### DESCRIPTION OF THE TASK
Reproduce every line of the material below, but drop the pictures.

==========

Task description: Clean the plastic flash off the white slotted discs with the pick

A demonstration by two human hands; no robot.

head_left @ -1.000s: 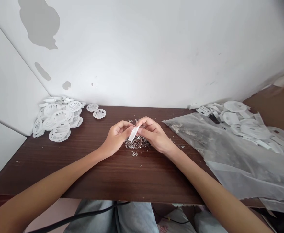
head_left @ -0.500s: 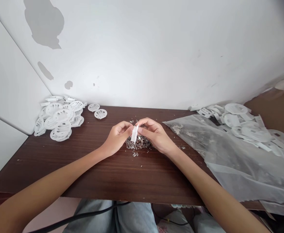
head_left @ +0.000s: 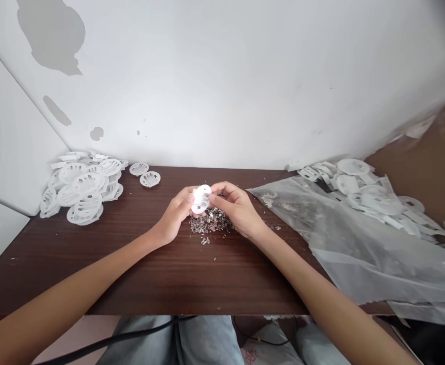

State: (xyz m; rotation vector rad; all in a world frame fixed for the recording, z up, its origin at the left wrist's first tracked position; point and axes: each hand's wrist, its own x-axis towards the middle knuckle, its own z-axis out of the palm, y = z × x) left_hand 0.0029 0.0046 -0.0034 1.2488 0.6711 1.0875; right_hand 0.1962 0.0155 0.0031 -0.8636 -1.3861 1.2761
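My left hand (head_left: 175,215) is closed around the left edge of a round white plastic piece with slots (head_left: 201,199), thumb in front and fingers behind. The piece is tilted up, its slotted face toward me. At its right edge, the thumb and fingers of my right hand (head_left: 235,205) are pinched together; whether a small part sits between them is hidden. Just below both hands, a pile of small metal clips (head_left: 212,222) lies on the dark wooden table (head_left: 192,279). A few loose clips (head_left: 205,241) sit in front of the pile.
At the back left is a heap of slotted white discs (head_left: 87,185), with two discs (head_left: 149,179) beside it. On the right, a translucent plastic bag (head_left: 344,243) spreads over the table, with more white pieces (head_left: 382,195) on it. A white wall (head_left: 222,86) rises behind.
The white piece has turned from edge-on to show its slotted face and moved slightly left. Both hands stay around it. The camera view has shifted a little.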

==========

### OUTPUT OF THE EXERCISE
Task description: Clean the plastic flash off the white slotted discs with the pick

A demonstration by two human hands; no robot.

head_left @ -1.000s: 
head_left @ -0.500s: 
head_left @ +0.000s: 

State: (xyz m; rotation vector rad; all in a world frame fixed for the recording, z up, its origin at the left wrist's first tracked position; point and axes: each hand's wrist, its own x-axis towards the middle knuckle, its own z-axis out of the palm, y = z × x) left_hand 0.0029 0.0046 -0.0034 1.2488 0.6711 1.0875; right_hand 0.1962 0.0155 0.0031 -0.8636 -1.3861 1.2761
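My left hand (head_left: 175,215) is closed around the left edge of a round white plastic piece with slots (head_left: 201,199), thumb in front and fingers behind. The piece is tilted up, its slotted face toward me. At its right edge, the thumb and fingers of my right hand (head_left: 235,205) are pinched together; whether a small part sits between them is hidden. Just below both hands, a pile of small metal clips (head_left: 212,222) lies on the dark wooden table (head_left: 192,279). A few loose clips (head_left: 205,241) sit in front of the pile.
At the back left is a heap of slotted white discs (head_left: 87,185), with two discs (head_left: 149,179) beside it. On the right, a translucent plastic bag (head_left: 344,243) spreads over the table, with more white pieces (head_left: 382,195) on it. A white wall (head_left: 222,86) rises behind.
The white piece has turned from edge-on to show its slotted face and moved slightly left. Both hands stay around it. The camera view has shifted a little.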

The exercise has no further content.